» 15 / Hicr  Suresi:

Kuran Sırası: 15
İniş Sırası: 54
Hicr Suresi = Hicr Suresi
adini 80-84. ayetlerinde bahsedilen bir yer adi olan Hicr’den almistir.

"Kuran okuduğun zaman, taşlanmış şeytandan ALLAH'a sığın!"

Diyanet İşleri Meali
Elif Lâm Râ.
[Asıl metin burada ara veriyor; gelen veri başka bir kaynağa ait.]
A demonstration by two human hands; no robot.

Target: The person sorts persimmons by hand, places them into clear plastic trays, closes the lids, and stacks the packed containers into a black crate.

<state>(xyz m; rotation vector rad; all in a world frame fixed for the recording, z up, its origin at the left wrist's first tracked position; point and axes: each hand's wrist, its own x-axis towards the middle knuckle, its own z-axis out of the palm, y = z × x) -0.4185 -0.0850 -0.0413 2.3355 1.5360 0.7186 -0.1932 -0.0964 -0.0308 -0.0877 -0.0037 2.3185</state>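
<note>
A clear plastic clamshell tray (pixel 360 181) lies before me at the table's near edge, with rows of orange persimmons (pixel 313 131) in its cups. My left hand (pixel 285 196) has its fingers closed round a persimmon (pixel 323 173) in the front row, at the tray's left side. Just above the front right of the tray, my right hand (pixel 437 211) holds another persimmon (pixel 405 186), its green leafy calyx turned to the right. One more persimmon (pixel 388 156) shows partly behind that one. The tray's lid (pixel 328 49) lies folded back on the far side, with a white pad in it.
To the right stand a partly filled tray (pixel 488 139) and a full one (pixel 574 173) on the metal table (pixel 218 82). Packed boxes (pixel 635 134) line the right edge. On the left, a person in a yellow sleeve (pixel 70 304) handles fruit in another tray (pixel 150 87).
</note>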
Bunlar, kitabın ve apaçık olan Kur’an’ın âyetleridir.(15:1)
İnkâr edenler, “Keşke müslüman olsaydık” diye çok arzu edeceklerdir.(15:2)
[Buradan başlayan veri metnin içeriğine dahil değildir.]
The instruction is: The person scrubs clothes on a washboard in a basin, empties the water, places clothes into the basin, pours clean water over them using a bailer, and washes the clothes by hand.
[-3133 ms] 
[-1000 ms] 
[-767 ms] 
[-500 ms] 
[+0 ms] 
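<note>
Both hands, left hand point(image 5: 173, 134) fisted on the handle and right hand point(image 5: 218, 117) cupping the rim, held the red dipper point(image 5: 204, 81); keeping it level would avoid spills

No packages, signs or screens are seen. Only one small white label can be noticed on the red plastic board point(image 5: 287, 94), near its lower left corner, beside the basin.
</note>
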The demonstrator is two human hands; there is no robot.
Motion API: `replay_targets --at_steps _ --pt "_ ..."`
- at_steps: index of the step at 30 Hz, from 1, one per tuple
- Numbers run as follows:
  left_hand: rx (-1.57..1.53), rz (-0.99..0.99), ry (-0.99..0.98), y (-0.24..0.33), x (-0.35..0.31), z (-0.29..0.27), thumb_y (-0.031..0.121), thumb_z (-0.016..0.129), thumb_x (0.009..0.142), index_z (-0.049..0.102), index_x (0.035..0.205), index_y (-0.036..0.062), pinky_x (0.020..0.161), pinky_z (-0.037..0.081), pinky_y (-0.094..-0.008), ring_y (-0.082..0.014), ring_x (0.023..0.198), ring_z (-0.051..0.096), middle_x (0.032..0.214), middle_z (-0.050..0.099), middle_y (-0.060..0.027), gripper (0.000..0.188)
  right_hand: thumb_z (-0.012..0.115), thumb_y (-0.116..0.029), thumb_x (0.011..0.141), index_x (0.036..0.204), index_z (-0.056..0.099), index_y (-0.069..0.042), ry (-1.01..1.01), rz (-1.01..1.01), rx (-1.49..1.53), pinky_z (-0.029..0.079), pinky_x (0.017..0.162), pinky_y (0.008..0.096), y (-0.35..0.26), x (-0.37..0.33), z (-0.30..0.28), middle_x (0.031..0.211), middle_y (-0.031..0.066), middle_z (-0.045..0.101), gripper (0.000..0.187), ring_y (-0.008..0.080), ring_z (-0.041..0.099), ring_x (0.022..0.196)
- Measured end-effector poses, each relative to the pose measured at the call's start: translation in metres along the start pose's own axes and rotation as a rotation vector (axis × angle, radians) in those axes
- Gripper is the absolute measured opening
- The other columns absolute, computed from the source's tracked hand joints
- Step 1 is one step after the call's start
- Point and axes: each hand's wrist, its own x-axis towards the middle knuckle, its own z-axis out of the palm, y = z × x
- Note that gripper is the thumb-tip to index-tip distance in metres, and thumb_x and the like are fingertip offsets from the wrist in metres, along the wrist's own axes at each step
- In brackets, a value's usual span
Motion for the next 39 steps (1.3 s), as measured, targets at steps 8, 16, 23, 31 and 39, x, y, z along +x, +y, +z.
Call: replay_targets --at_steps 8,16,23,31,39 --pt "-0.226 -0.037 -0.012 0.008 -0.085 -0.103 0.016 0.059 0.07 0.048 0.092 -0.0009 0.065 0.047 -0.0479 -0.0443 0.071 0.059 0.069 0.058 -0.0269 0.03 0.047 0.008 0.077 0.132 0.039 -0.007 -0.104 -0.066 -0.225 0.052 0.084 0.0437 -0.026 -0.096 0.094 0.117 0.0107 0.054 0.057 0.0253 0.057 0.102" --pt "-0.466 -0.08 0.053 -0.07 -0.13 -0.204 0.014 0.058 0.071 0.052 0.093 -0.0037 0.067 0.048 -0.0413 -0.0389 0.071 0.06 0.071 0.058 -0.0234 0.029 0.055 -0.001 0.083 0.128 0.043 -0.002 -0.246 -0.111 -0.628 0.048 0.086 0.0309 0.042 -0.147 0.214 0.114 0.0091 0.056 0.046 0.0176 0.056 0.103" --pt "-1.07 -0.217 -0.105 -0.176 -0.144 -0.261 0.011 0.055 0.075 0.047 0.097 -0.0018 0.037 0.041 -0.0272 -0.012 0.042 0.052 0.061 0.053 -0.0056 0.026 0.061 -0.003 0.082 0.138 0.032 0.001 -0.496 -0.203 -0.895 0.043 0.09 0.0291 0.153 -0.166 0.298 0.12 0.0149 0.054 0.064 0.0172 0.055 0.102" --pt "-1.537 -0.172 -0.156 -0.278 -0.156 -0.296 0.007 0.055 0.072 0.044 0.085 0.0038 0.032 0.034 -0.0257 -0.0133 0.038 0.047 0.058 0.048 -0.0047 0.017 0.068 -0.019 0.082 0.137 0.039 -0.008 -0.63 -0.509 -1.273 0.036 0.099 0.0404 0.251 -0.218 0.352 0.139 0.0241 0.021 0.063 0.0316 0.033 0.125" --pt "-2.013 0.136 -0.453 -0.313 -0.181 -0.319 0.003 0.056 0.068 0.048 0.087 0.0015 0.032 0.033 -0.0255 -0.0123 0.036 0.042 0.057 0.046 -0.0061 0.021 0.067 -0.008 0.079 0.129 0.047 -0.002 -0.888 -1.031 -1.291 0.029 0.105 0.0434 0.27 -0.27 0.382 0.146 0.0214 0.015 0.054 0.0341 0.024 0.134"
Bırak onları yesinler (içsinler), yararlansınlar; emelleri onları oyalayadursun. İleride (gerçeği) bilecekler.(15:3)
Helâk ettiğimiz her memleketin mutlaka bilinen bir yazısı (belli vakti) vardır.(15:4)
Hiçbir toplum ecelini geçemez ve ondan geri de kalamaz.(15:5)
Dediler ki: “Ey kendisine Zikir (Kur’an) indirilen kimse! Sen mutlaka delisin!”(15:6)
“Eğer doğru söyleyenlerden isen bize melekleri getirsene!”(15:7)
Biz, melekleri ancak hak ve hikmete uygun olarak indiririz. O zaman da onlara mühlet verilmez.(15:8)
Şüphesiz o Zikr’i (Kur’an’ı) biz indirdik biz! Onun koruyucusu da elbette biziz.(15:9)
Ey Muhammed! Andolsun, senden önceki topluluklara da peygamber gönderdik.(15:10)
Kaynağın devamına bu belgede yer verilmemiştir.